▶ _WORK TO BE COMPLETED_: Write the data out again exactly, dropping any images it holds.

▶ _EXTRACTED INFORMATION_:
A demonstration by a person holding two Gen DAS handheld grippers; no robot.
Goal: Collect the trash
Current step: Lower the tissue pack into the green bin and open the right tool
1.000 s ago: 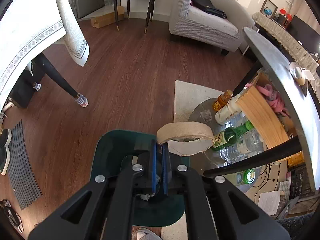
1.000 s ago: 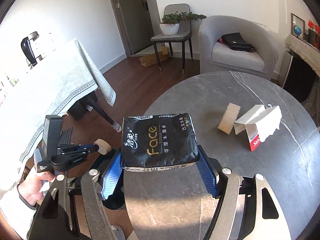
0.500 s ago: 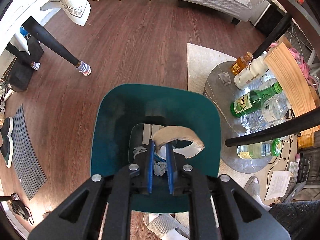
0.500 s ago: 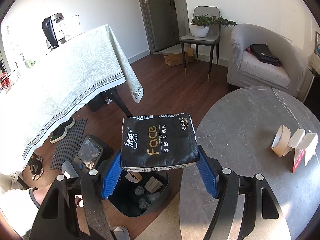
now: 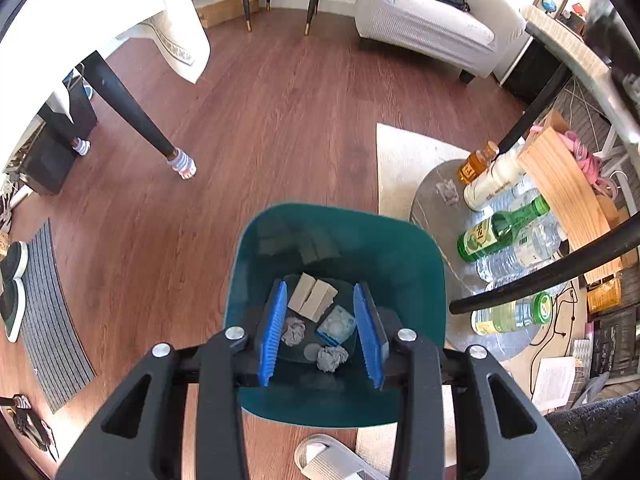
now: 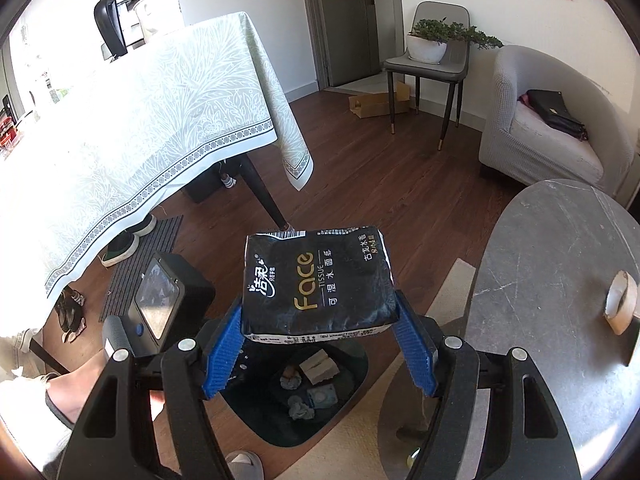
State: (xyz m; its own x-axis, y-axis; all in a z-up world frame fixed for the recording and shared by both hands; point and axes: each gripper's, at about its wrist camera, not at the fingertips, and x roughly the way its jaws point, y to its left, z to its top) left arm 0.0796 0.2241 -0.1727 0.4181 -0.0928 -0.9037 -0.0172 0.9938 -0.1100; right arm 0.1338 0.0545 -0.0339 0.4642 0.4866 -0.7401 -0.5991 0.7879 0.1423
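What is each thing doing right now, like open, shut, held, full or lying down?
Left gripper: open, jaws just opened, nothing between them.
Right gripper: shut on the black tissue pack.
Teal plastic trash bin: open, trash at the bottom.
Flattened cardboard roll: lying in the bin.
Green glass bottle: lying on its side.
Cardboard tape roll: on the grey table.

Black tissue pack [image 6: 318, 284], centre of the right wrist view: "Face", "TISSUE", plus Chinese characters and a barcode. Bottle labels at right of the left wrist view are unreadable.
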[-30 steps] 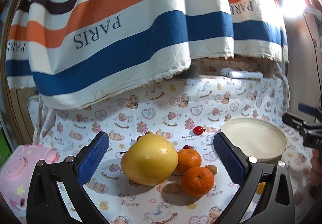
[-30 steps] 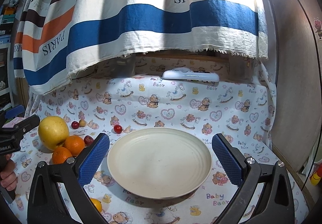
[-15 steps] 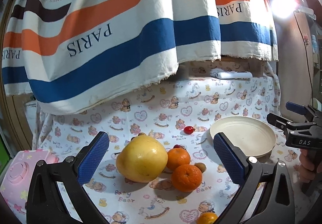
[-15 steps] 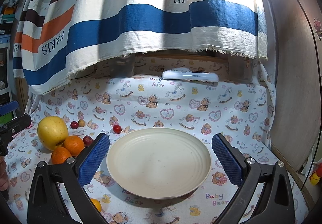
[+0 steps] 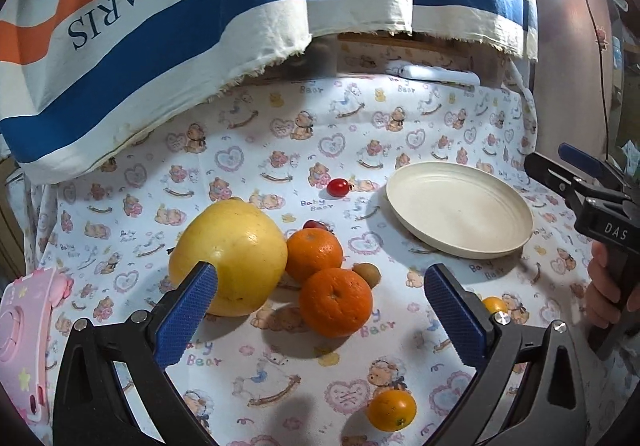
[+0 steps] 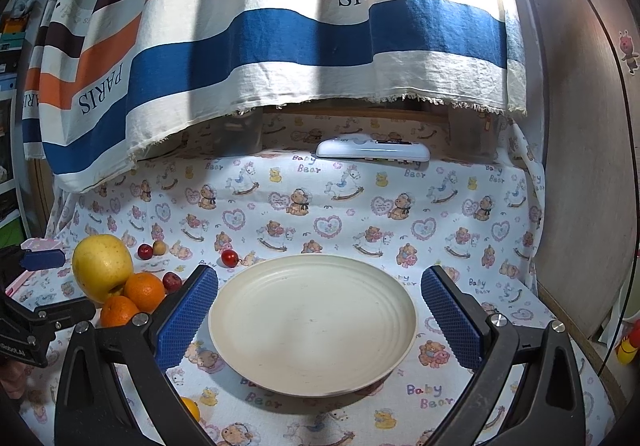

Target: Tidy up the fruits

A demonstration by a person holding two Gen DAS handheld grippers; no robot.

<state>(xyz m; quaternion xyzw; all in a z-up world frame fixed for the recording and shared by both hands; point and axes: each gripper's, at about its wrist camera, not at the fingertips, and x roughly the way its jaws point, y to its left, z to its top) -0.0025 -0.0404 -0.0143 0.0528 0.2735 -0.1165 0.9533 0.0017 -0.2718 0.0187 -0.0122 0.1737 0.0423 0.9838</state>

▶ _YOUR RESPONSE_:
A demonstration by a person holding two Gen DAS handheld grippers; no robot.
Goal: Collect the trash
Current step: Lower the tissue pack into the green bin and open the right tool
1.000 s ago: 
1.000 s ago: 
0.500 s ago: 
0.500 s ago: 
now: 
now: 
State: (xyz m; its own x-axis, y-axis; all in a z-up world frame fixed for the recording and shared by both hands; point and axes: each gripper's, at about its wrist camera, not at the fingertips, and x roughly the way its jaws point, y to its left, z to its top) left arm 0.0796 0.2241 -0.1727 0.4181 -0.0928 -0.9037 -0.0172 0.9938 -0.1100; right arm 0.1338 0.0545 -0.0339 0.4642 0.4866 -0.7401 -0.5991 0.7879 0.1423
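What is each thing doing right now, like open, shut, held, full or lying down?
Left gripper: open, jaws just opened, nothing between them.
Right gripper: shut on the black tissue pack.
Teal plastic trash bin: open, trash at the bottom.
Flattened cardboard roll: lying in the bin.
Green glass bottle: lying on its side.
Cardboard tape roll: on the grey table.

Black tissue pack [image 6: 318, 284], centre of the right wrist view: "Face", "TISSUE", plus Chinese characters and a barcode. Bottle labels at right of the left wrist view are unreadable.
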[-30 steps] 
[-30 steps] 
[-15 steps] 
[-15 steps] 
[+0 steps] 
[+0 steps] 

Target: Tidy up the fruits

A demonstration by a person holding two Gen DAS handheld grippers; no robot.

<state>(xyz m; quaternion xyzw; all in a z-up world frame fixed for the recording and shared by both hands; point and axes: each gripper's, at about its wrist camera, not at the fingertips, and x roughly the way its jaws point, y to its left, z to its top) -0.0025 -0.0404 -0.0143 0.0528 0.2735 -0.1165 0.9533 0.0017 -0.2718 0.0187 -0.0122 0.1737 0.0423 0.9838</state>

This output is complete as it stands.